A difficult week for Jewish-Catholic relations


The Israeli press has been full of articles about Pope Pius XII this week. Many of these articles have expressed pain, anger and even hatred. For those of us who live as Catholics in Israel, speaking Hebrew and finding our place within Israeli Jewish society this has not been an easy week. Undoubtedly, for those of us who are members of the Jewish people and Catholics in faith, we feel terribly torn.

What can be done? First and foremost, we must pray with even greater intentionality for the future of Jewish-Catholic reconciliation. Sometimes it seems that we have already entered into a new age of almost Messianic promise. Jews and Catholics are able not only to speak together with respect but to work together on a myriad of issues that face our modern world. There is so much we share.

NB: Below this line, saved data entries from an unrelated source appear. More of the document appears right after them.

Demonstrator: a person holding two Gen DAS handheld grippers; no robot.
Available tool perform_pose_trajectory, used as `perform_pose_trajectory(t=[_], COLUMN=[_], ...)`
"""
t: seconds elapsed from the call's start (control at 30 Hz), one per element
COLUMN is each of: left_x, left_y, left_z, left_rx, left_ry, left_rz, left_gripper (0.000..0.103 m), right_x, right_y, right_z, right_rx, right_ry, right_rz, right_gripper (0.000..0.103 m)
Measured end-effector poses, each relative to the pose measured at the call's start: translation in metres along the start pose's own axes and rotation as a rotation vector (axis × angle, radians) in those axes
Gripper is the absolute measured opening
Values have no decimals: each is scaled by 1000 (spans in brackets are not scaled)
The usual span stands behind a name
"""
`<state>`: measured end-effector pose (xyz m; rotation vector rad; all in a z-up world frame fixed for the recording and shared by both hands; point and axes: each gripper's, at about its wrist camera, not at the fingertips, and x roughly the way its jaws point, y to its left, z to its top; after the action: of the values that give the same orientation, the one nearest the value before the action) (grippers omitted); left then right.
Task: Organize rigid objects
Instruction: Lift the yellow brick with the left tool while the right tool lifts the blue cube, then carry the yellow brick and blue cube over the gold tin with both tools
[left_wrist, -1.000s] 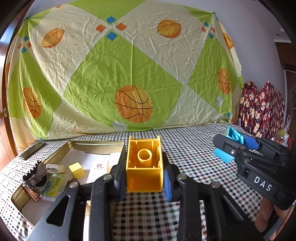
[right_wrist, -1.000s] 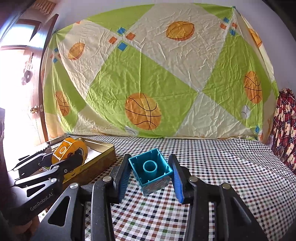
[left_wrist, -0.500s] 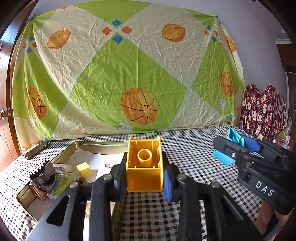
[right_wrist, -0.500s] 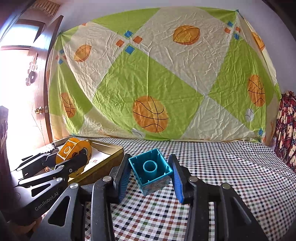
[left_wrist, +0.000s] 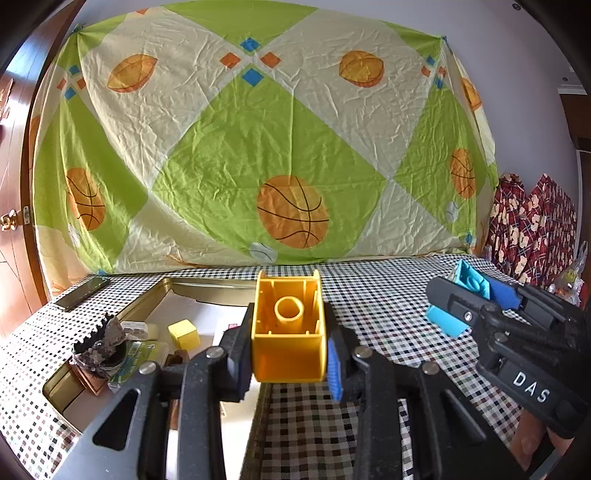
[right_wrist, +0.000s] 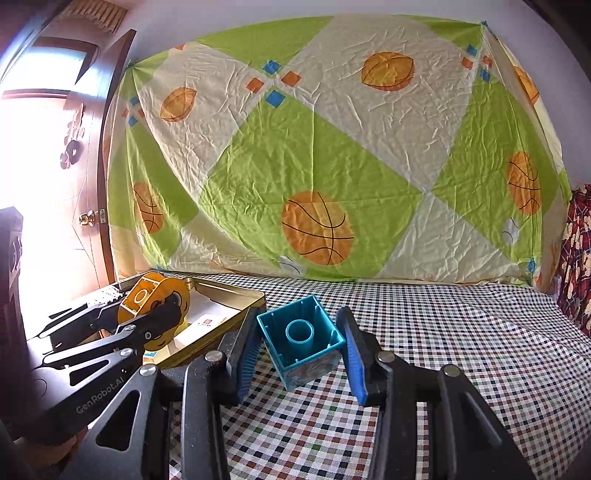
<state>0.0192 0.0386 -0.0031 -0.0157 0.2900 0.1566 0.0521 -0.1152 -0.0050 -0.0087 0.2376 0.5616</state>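
Observation:
My left gripper (left_wrist: 290, 354) is shut on a yellow toy block (left_wrist: 289, 326), hollow side facing me, held above the near right corner of a gold metal tin (left_wrist: 162, 291). My right gripper (right_wrist: 301, 350) is shut on a teal toy block (right_wrist: 303, 341), tilted, above the checkered tablecloth. The right gripper with the teal block also shows in the left wrist view (left_wrist: 469, 299) to the right. The left gripper with the yellow block shows in the right wrist view (right_wrist: 147, 314) at the left, over the tin (right_wrist: 229, 295).
The tin holds a small yellow cube (left_wrist: 183, 332), a dark jagged object (left_wrist: 99, 343), a green packet (left_wrist: 138, 356) and white cards. A phone (left_wrist: 79, 295) lies on the tablecloth left of the tin. A basketball-print sheet hangs behind the table. Red patterned fabric (left_wrist: 532, 229) hangs right.
Both grippers have lifted or tilted up slightly, so the table sits lower in both views. Each still holds its block.

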Motion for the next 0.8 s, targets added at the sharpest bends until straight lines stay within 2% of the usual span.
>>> perform_pose_trajectory(t=[0.4,0.8], left_x=[-5,-11], left_y=[13,27], left_z=[-1,-1], left_rx=[-24,-47], left_ry=[-8,-20], left_rz=[5,15], left_gripper=[31,31], right_x=[4,7], right_y=[25,35], right_z=[1,2], right_rx=[-25,-29], right_ry=[-7,-11], right_rz=[33,44], right_gripper=[44,44])
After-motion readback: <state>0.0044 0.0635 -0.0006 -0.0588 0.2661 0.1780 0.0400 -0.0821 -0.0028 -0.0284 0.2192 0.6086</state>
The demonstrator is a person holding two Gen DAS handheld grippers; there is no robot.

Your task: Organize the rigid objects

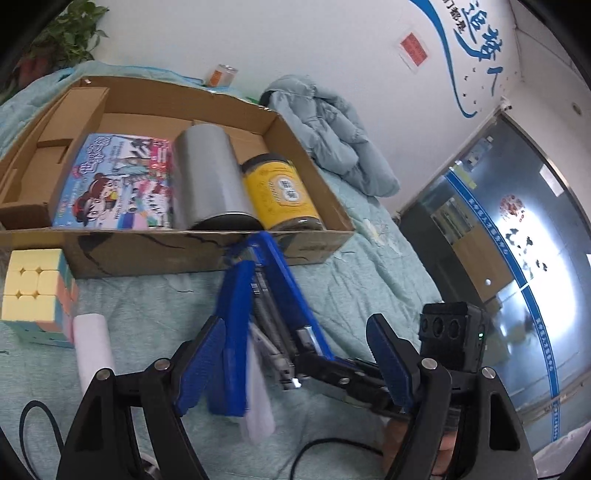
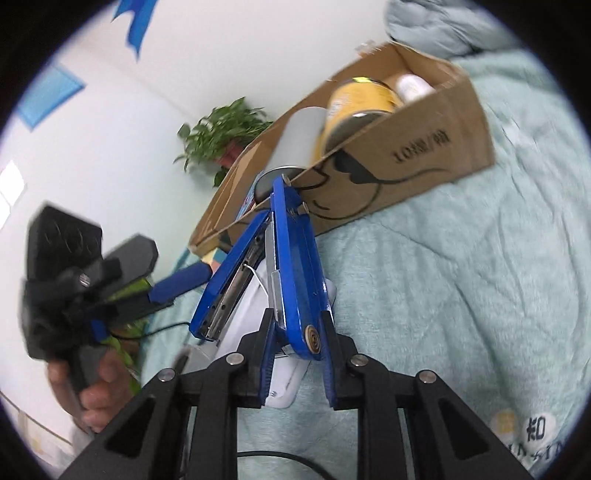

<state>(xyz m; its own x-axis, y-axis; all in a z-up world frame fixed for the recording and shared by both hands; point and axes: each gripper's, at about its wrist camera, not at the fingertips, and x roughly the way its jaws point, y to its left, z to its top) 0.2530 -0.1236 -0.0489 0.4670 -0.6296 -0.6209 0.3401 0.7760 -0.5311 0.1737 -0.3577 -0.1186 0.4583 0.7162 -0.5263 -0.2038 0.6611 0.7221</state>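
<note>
Right gripper (image 2: pixel 297 365) clamping glossy blue stapler (image 2: pixel 295 273), left gripper (image 1: pixel 295 358) spread, corrugated cardboard box (image 1: pixel 177 247)

We are looking at a pale green quilt (image 1: pixel 369 280) spreading under everything, stitched in soft lines. A light blue padded jacket (image 1: pixel 325 122) is lying crumpled near the white wall (image 1: pixel 332 44). A leafy potted plant (image 1: pixel 70 33) is standing at the far corner, and it is also showing in the right wrist view (image 2: pixel 225 129) against the wall. A red and white notice (image 1: pixel 413 46) is hanging on the wall beside blue lettering (image 1: pixel 480 48). A glass door (image 1: pixel 517 240) with blue stripes is reflecting bright light. A black cable (image 1: pixel 332 446) is trailing across the quilt at the bottom edge.
</note>
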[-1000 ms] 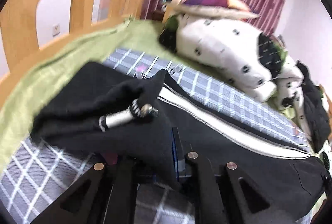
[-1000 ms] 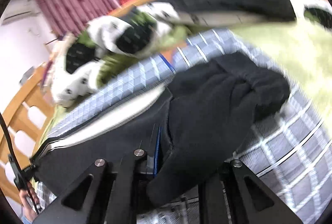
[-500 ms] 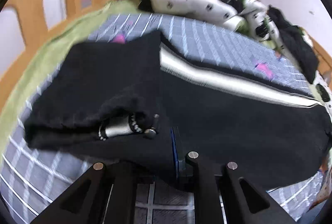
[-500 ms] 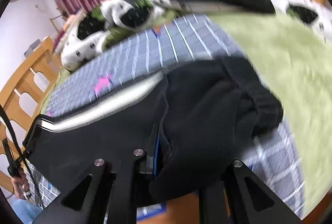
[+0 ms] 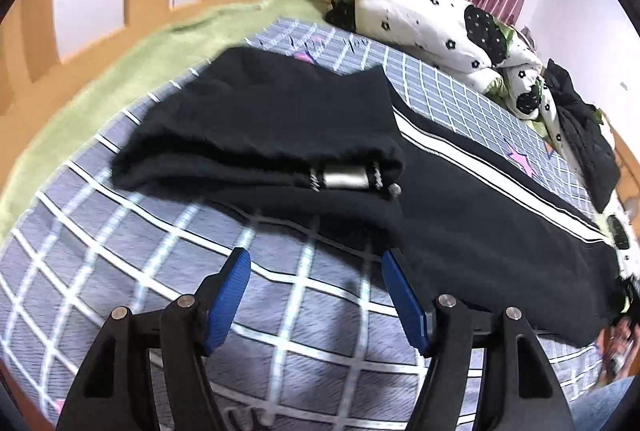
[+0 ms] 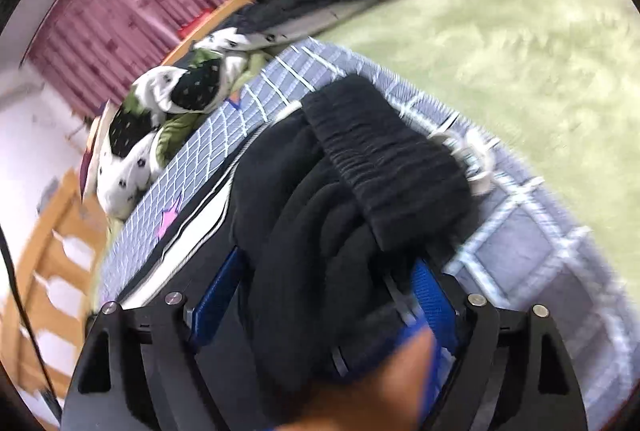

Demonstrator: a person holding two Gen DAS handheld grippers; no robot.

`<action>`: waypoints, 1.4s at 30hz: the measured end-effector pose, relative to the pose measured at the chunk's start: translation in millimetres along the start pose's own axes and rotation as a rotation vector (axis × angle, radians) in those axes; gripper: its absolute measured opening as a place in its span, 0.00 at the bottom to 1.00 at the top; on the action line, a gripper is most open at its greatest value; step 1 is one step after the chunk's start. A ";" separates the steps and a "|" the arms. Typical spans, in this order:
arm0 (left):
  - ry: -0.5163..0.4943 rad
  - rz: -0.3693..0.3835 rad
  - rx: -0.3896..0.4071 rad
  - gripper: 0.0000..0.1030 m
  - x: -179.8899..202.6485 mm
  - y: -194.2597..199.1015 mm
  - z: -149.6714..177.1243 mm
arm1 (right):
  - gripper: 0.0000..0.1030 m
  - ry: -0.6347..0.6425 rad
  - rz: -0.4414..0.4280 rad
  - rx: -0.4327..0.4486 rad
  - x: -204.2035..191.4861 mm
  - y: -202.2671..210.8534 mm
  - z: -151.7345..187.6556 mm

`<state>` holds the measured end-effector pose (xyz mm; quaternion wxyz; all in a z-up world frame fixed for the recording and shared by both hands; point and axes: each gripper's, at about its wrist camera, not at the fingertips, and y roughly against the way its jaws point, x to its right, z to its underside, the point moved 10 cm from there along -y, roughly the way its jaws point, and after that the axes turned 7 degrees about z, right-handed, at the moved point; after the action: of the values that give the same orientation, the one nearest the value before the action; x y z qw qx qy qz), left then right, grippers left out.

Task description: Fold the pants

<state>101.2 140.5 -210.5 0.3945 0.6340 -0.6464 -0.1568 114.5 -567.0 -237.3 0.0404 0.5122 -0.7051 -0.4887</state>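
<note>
The black pants [image 5: 472,199] lie lengthwise on the checked blanket [image 5: 120,263] of the bed, white side stripe [image 5: 492,171] uppermost, legs running toward the pile of bedding [image 5: 432,23].

Step in hand, by judgement: the lengthwise fold looks laid down and is being let go; a crosswise fold remains.

Left gripper [image 5: 316,295]: fingers spread wide, holding nothing, hovering over bare blanket just short of the waistband end [image 5: 260,159], where a metal cord tip [image 5: 346,178] shows.

Right gripper [image 6: 324,295]: fingers parted, with bunched black cloth and the ribbed cuff [image 6: 384,159] lying between them; whether any pinch remains cannot be told, the view being blurred.

Next move likely calls for regripping one end and carrying it over to the other.

Room: the wooden bed rail [image 5: 80,43] bounds the blanket beyond the waistband; the green cover [image 6: 520,63] beside the cuff offers open room.
</note>
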 end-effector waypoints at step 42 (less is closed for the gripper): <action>-0.075 -0.268 0.292 0.73 -51.2 -39.4 -233.0 | 0.52 0.281 0.291 0.042 -38.5 74.6 37.3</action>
<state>287.8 252.4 -105.2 0.2496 0.7586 -0.5862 -0.1361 61.0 -513.7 -185.1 0.1979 0.4687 -0.7693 -0.3864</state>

ImageHowever, when history becomes a central issue, Jews and Catholics are often divided, each one writing the narrative from their own perspective, often unable or unwilling to hear the narrative of the other. In order to move forward, Jews and Catholics must begin to try to write the troubled history of their relations together. No one side holds the full perspective, no one side can offer the entire picture. It is too easy to demonize historical figures or turn them into angels. The truth is too often in between. Can we listen to one another in moments of disagreement?


During this past week, the voices of reconciliation and moderation seem to have been drowned out by the voices of polarization and reaction. In such a context, the danger is that we fall back on a discourse of contempt for the other that attributes the worst intentions to our actions. That is a way that leads to a dead end.


Let us remember that the way forward is in humility, much patience, dialogue and mutual respect.